To do =
Where in the data below does the word "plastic" appear? Copy each line that holds it.

Data to examine =
★ ★ ★ ★
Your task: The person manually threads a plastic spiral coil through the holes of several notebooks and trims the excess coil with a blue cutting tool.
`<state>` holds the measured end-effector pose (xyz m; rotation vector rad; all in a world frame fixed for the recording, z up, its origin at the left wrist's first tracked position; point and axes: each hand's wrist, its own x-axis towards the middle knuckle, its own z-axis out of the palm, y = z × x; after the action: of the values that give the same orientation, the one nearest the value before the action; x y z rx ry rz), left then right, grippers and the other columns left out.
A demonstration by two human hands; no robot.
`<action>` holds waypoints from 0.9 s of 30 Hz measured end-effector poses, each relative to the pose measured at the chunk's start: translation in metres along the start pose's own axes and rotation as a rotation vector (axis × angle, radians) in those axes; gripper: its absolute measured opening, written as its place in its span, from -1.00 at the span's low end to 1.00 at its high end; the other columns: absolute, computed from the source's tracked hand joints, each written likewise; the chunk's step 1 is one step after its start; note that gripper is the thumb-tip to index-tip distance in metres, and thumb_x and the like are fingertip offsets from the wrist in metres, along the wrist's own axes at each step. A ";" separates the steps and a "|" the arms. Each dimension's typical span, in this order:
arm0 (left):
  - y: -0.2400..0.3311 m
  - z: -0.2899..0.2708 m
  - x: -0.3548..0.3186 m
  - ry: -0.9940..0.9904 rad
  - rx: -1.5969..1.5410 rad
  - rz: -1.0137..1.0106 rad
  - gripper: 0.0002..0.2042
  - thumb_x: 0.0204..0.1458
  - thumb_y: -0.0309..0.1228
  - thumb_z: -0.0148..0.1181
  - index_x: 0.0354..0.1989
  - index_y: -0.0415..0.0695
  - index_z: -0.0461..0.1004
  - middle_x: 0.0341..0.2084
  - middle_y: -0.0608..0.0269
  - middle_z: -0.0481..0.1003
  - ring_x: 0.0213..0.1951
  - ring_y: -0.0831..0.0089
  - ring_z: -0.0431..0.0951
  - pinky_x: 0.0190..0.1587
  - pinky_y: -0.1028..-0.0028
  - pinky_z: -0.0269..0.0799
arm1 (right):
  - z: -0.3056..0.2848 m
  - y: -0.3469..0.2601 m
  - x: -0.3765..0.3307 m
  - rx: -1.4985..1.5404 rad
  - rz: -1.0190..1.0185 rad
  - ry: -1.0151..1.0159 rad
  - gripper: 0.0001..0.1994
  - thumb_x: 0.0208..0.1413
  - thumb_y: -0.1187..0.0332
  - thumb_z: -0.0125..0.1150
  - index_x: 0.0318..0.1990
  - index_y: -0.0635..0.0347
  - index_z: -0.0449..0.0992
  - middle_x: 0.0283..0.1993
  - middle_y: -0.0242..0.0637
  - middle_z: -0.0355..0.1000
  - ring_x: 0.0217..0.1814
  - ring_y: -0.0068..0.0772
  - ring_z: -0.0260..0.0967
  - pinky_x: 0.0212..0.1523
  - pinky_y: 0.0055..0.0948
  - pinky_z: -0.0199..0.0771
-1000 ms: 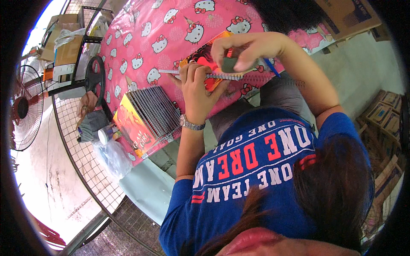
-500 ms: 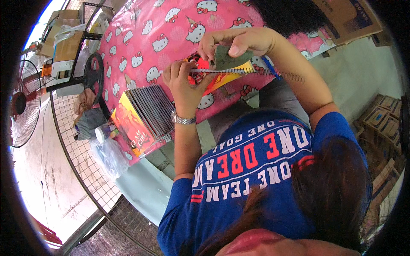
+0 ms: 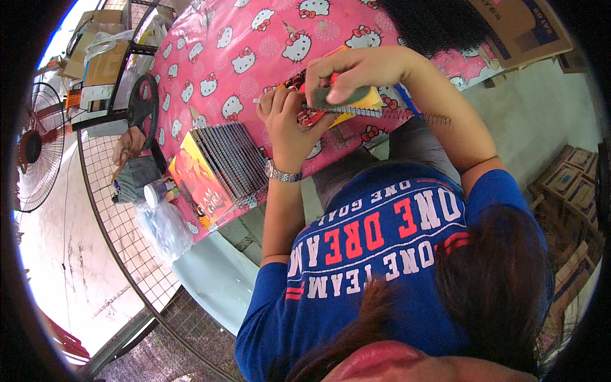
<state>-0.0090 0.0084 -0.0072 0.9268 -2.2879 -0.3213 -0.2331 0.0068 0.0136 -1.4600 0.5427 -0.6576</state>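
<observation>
Left hand (image 3: 287, 121) had shifted up the spiral notebook (image 3: 337, 105), gripping its left end; right hand (image 3: 356, 73) clamped over the top, pressing a dark pad. Notebook held above the table's (image 3: 210, 57) near edge; stack of notebooks (image 3: 229, 162) sat left, untouched.

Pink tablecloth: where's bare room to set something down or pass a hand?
Free: the broad stretch of the pink tablecloth beyond both hands, toward the far edge. Crowded: the near edge, where the left hand and right hand hold a spiral notebook, and the row of notebooks to their left. Only a narrow strip lies between the row and the left hand.
</observation>
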 end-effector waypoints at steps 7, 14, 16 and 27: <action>0.003 0.001 0.001 0.011 -0.012 -0.008 -0.53 -0.44 -0.19 0.54 -0.36 -0.11 0.45 -0.32 0.19 0.44 -0.14 0.14 0.37 -0.03 0.19 0.18 | -0.002 -0.003 0.000 -0.040 0.094 0.019 -0.66 0.07 0.16 0.22 -0.11 0.22 0.49 -0.14 -0.35 0.35 -0.07 -0.48 0.29 0.04 -0.48 0.25; -0.002 -0.006 -0.004 0.004 -0.044 -0.078 -0.53 -0.44 -0.24 0.56 -0.36 -0.13 0.45 -0.36 0.18 0.45 -0.16 0.10 0.41 -0.08 0.19 0.28 | -0.008 0.015 0.017 -0.118 0.084 -0.044 -0.58 0.05 0.06 0.22 -0.11 0.24 0.45 -0.07 -0.30 0.29 -0.03 -0.45 0.29 0.07 -0.46 0.23; -0.003 -0.006 -0.006 0.007 -0.004 -0.028 -0.51 -0.44 -0.26 0.56 -0.33 -0.15 0.45 -0.36 0.17 0.46 -0.15 0.08 0.42 -0.07 0.19 0.31 | -0.010 0.013 0.021 -0.372 0.153 0.006 -0.64 0.05 0.13 0.23 -0.11 0.20 0.46 -0.05 -0.31 0.29 0.01 -0.46 0.28 0.07 -0.42 0.26; -0.029 -0.019 -0.002 -0.075 -0.243 -0.310 -0.59 -0.30 -0.46 0.50 -0.25 -0.22 0.44 -0.26 0.13 0.46 -0.26 0.25 0.50 -0.24 0.40 0.43 | -0.012 0.007 0.038 -0.032 -0.005 -0.045 -0.66 0.04 0.15 0.20 -0.10 0.15 0.44 -0.21 -0.44 0.35 -0.14 -0.62 0.27 -0.12 -0.56 0.30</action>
<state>0.0197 -0.0108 -0.0060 1.1557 -2.1070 -0.7610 -0.2137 -0.0287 0.0080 -1.5029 0.5170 -0.6210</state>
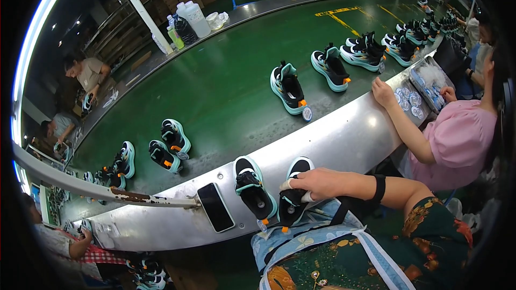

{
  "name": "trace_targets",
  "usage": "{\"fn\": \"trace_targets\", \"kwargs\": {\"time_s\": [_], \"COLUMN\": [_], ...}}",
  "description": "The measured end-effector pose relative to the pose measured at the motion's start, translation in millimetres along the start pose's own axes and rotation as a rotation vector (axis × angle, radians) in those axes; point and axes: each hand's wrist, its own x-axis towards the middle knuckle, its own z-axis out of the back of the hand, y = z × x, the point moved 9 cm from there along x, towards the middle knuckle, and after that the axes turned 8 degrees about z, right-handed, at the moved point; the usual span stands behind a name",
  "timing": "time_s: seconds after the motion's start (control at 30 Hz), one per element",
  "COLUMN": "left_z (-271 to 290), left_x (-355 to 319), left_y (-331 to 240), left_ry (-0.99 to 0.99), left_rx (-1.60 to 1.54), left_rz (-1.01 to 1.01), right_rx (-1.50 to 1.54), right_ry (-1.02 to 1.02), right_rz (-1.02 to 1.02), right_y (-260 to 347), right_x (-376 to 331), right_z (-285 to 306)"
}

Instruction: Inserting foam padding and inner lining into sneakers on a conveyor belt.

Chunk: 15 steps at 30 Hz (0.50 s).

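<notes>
Far left, a co-worker's hand (81,238) sits at the lower end of the metal ledge (333,139). A dark phone (215,207) lies flat on the ledge. Just right of it, a black-and-teal shoe (252,188) rests on the ledge, toe up toward the green conveyor belt (226,80), nobody touching it. Beside it is the second shoe (293,196) of the pair, same colours. The right hand (317,182) comes in from the right and lies on this shoe, fingers curled over its top at the tongue, gripping it. Left hand is not visible anywhere. Further right, a person in a pink top (457,139) rests a hand (382,92) on the ledge. More shoe pairs (290,88) ride the belt.
</notes>
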Motion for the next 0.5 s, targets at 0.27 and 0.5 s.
{"fn": "trace_targets", "kwargs": {"time_s": [0.27,0.5], "left_z": [8.1,14.6], "left_x": [4.5,6.9], "left_y": [-6.3,-9.6], "left_ry": [-0.002,-0.008], "left_rx": [0.016,0.020], "left_rz": [-0.005,-0.014], "right_rx": [0.038,0.029], "right_ry": [-0.012,-0.016], "right_rz": [0.002,0.010], "right_y": [-4.1,-4.1], "right_x": [-1.4,-1.4], "right_z": [-2.2,-1.5]}}
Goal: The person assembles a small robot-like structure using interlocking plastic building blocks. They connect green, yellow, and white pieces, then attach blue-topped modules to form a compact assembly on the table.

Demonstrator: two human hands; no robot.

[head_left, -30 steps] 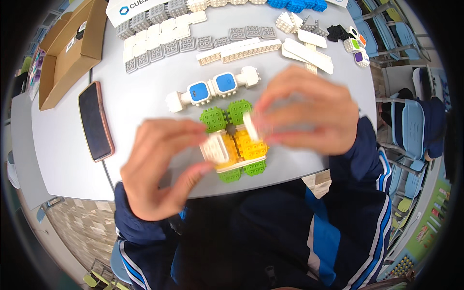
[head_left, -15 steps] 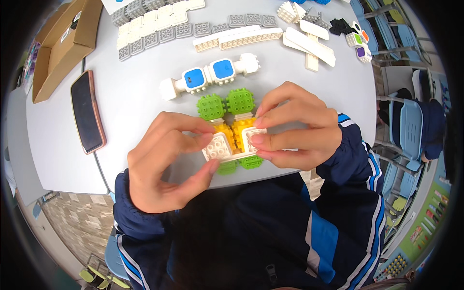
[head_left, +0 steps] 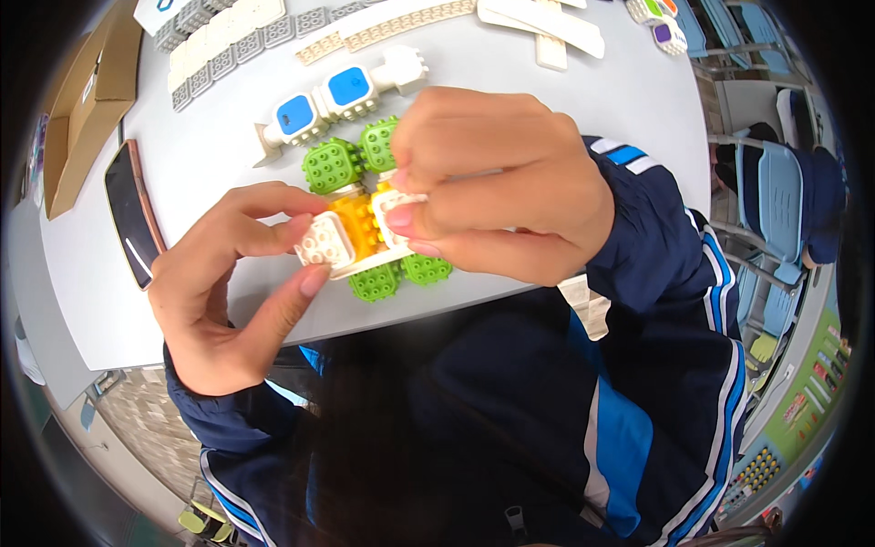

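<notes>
Near the table's front edge lies a building-block assembly of yellow blocks (head_left: 351, 219), white plates and green studded blocks (head_left: 333, 166). My left hand (head_left: 232, 273) pinches the white studded plate (head_left: 326, 242) at its left end between thumb and fingers. On the right end, my right hand (head_left: 510, 187) has its fingers closed on the other white plate (head_left: 388, 211), and it covers part of a green block. Just beyond sits a separate white block assembly (head_left: 321, 104) with two blue square faces, resting on the table.
A dark phone (head_left: 133, 214) and an open cardboard box (head_left: 96, 118) are on the left. Grey and white plates (head_left: 223, 62) stand in rows at the far left, with long white beams (head_left: 410, 30) beside them. White flat pieces (head_left: 542, 32) and coloured-face cubes (head_left: 670, 36) lie farther right.
The view has shifted, so the table things sit farther left and higher. My right hand has turned more palm-down over the assembly, its fingers still on the right white plate.
</notes>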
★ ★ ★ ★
The completed task =
Your task: The person manually threads a plastic spiral coil through the holes of several notebooks and trims the excess coil with a blue cutting tool.
Goal: The person assembles a small robot-like structure using interlocking plastic building blocks. They connect green, yellow, and white pieces, then attach blue-topped modules to form a compact assembly on the table.

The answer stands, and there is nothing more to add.